Strut (Stud): When the pole is on the roadside and there
is no space for stay, one pole is used as a support to the
line pole from opposite side of the stay. The support
pole is called “strut”. Strut is fixed to line pole by a
suitable clamp.
Storm Guys: When the line is straight and the distance
from one cut-point to another is more, this type of stay
is used. At mid-pole of the line, two stays at an angle of
600 on both sides are tied up. Such type of stay is called
“Storm Guys”. For angle location, stays are to be given
in such a way that tilting of the pole due to conductor
tension is avoided.
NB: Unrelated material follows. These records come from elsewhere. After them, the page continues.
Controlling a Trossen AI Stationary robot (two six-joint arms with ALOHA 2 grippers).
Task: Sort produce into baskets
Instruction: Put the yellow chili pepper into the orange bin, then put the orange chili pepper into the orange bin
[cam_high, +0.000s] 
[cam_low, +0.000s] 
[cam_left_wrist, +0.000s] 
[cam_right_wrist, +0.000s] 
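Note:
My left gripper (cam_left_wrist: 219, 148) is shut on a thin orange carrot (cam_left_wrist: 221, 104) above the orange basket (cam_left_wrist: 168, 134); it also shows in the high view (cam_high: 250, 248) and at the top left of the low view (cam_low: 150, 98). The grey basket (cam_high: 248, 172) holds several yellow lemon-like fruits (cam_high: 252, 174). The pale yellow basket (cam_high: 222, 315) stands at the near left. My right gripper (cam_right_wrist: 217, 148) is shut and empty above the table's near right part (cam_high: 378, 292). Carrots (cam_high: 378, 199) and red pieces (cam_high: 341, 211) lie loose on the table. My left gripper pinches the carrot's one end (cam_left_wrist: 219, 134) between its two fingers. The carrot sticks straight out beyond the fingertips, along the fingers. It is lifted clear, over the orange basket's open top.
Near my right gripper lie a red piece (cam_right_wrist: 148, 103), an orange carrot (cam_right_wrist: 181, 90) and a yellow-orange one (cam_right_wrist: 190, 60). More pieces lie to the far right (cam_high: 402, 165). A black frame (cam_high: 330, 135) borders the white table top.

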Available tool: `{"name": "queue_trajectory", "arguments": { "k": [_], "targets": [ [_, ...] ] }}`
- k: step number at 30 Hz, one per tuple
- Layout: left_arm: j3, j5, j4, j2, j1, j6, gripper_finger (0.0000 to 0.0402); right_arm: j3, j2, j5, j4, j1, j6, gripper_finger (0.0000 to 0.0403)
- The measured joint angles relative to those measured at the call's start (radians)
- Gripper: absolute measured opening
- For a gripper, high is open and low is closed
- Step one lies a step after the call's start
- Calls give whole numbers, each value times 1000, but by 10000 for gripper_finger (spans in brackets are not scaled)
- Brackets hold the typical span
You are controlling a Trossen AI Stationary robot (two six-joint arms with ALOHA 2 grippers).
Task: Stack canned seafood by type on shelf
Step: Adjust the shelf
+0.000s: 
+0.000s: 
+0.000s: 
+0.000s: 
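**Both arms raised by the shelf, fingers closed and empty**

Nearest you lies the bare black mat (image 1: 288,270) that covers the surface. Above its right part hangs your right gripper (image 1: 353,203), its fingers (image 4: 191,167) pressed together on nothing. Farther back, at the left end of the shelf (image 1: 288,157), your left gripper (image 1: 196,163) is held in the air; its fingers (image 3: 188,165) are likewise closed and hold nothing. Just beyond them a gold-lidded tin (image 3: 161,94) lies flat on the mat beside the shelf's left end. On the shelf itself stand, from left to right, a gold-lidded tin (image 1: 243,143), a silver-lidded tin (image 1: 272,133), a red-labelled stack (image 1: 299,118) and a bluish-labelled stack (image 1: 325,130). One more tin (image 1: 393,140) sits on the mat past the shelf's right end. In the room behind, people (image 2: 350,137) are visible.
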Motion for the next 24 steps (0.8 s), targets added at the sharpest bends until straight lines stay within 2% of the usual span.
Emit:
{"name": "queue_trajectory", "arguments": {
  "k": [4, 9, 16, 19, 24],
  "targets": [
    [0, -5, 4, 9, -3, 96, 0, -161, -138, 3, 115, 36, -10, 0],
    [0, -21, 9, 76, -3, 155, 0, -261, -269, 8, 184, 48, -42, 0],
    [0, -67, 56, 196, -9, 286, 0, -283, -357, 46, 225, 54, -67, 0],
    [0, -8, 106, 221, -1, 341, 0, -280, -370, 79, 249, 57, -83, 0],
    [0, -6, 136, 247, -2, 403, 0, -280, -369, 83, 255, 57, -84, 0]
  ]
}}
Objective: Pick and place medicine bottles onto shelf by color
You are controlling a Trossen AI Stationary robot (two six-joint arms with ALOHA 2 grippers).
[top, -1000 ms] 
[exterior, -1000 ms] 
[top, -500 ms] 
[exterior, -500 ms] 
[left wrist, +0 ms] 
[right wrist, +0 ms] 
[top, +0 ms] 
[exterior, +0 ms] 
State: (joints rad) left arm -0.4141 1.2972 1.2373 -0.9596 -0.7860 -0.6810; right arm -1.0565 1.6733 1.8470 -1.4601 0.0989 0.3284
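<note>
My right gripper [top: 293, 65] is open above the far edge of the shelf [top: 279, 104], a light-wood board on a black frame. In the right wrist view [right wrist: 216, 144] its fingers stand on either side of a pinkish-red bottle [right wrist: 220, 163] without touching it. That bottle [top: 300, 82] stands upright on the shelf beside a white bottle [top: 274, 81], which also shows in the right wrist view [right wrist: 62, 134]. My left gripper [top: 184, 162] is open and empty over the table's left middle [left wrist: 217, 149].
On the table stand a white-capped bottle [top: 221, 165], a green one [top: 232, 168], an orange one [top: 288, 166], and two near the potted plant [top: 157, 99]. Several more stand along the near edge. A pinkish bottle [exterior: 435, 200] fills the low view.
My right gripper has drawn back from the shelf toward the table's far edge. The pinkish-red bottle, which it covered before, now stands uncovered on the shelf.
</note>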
Stay insulators are used to obstruct
the leakage current.
Stay Binding: The stay should be linked with pole
earthing and/or neutral wire using G.I. so that leakage
current will pass through earthing or neutral to the
ground. Such binding is called “Stay Binding”.
NOTES
Remember
1. if stay insulator is not provided, 8 S.W.G. G.I. wire
shall be used near the stay clamp and link it to
neutral conductor. The length of G.I. wire should
be sufficient to join the stay wire to neutral of L.T.
line or in case of H.T. line, to the H.T. earthing.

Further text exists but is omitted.